The first option, when the speed of the upper layer of the conductor is greater than the lower resistive layer. This leads to a substantial departure in the dimensions of the upper layer (conductor layer), since the etching rate of the lower layer is lower. At first glance, this is not particularly critical for the structure, since the top layer acts as a supply electrode. And at this stage, the electrodes are etched only from the sides. And the distance between the electrodes is set by the subsequent, second lithography process, where a part of the conductor layer will be etched above the resistor element, which determines the length of the resistor.

But the fact is that significant etching of the upper layer relative to the lower opens the lower layer, which begins to be etched both from the end and from above, as the upper layer is etched from it.
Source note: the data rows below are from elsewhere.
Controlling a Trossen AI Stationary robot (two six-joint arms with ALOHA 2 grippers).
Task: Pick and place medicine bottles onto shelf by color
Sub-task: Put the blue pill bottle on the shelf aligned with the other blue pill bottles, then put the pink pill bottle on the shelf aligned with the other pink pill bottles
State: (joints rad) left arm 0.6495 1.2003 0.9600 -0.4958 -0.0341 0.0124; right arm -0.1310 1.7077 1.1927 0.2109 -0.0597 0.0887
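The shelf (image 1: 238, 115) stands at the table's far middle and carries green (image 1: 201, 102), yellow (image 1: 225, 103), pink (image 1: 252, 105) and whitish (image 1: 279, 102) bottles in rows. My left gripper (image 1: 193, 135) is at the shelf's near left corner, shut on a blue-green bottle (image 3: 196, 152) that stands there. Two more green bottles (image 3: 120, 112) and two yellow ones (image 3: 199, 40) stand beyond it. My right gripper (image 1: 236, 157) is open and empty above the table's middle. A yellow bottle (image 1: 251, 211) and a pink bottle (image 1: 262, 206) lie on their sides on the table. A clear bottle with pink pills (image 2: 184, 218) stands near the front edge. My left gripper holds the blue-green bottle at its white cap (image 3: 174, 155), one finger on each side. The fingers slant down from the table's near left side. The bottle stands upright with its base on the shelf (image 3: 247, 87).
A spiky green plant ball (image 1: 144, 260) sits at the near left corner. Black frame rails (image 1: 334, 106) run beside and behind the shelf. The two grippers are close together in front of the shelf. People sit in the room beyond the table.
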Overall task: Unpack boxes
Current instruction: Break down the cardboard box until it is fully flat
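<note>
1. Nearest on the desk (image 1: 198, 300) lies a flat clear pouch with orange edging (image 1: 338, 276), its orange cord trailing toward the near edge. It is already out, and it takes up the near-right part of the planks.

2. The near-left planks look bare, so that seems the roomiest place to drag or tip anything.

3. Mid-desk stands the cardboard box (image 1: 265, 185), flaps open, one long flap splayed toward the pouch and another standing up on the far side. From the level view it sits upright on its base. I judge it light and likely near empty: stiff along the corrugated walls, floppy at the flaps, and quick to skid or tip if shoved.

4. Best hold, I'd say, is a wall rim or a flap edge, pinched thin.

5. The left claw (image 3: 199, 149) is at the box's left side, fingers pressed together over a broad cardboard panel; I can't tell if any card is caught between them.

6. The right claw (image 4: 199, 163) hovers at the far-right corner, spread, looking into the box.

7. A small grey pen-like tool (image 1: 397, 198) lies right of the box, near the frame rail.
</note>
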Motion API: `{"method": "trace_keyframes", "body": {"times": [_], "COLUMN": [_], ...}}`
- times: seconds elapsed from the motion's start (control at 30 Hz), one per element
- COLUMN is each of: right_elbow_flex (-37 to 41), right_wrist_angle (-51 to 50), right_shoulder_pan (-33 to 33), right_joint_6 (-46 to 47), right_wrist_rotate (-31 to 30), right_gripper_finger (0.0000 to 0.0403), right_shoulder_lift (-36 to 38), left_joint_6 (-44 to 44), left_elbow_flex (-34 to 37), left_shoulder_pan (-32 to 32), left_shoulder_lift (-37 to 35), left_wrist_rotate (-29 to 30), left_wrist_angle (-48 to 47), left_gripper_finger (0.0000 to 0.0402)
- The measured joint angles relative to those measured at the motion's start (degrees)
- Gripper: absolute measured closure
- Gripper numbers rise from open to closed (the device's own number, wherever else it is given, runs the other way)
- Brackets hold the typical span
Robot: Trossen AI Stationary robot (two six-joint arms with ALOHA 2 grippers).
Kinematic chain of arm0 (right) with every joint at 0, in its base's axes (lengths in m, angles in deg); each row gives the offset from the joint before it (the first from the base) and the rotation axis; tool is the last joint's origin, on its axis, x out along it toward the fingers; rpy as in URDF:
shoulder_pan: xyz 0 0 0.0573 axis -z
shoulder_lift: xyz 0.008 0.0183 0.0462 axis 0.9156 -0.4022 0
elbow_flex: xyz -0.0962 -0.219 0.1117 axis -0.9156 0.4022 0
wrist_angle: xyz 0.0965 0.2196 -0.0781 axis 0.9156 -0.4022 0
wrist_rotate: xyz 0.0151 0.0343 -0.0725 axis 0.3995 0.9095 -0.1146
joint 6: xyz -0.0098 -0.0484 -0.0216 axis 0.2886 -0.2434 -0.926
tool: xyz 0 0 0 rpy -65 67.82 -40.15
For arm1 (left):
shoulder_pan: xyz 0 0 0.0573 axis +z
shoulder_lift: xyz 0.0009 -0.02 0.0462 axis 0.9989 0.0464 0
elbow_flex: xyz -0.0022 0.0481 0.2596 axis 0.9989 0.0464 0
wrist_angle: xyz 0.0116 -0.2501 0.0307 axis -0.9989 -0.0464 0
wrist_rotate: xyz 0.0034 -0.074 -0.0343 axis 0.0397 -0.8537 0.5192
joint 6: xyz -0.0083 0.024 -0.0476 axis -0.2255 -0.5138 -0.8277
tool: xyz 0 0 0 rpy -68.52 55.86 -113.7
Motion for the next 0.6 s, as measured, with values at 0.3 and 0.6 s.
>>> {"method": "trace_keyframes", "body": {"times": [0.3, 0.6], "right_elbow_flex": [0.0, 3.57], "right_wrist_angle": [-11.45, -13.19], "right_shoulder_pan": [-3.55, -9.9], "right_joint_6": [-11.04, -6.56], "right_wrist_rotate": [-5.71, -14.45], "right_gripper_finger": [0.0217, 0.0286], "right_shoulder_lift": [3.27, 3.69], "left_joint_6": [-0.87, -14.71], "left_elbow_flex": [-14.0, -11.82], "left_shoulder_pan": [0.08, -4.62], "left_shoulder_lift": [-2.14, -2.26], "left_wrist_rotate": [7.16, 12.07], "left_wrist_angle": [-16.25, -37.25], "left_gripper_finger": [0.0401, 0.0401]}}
This leads to a decrease in the width of the resistor.

And since the etching processes occur under the mask of a photoresist, in the resulting gap relative to the insulated substrate, an accurate calculation of the size departure is problematic, which affects the reproducibility of the results.

The second etching option is when the speed of the lower layer in the etchant is higher than the upper. In this case, a “hole” appears under the upper layer, leading to catastrophic consequences, as at a right angle of relief.

The objective of the invention is to achieve a technical result, which consists in improving the quality and reliability of the print head and the percentage of yield suitable for production, due to the exclusion of defects in the insulating layer at the steps of the structure, due to the separate etching of the resistive and conductive layers and to increase the reproducibility of the resistor.

The problem is solved in the invention, containing:

1. A method of manufacturing a printer head with a thin film resistor, including deposition of the resistive layer and the conductor layer on an insulated substrate, forming patterns of layers deposited on an insulated substrate forming a resistive heating element, forming an insulating barrier layer over the pattern of said conductor layer, forming a window in said barrier layer, the creation of a metal layer in electrical contact with said pattern of a conductor layer through said window having metric, which opens a predetermined portion of said conductor layer pattern, wiring from a metal layer from said conductor layer pattern through said window in an insulating barrier layer to an adjacent portion of said insulated substrate, so that wiring from a metal layer in said adjacent portion of said insulating substrate forms a planar region remote from said conductor layer pattern to create a biased spring contact after deposition of the resistive layer and the layer First, a conductor on an insulated substrate is first formed by a pattern of a layer of a conductor having an opening, which subsequently forms a resistive heating element, and then a pattern of a resistive layer is formed with an overlapping pattern of the conductor layer by an amount exceeding the alignment accuracy during lithography and the size is lost during etching of the resistive layer.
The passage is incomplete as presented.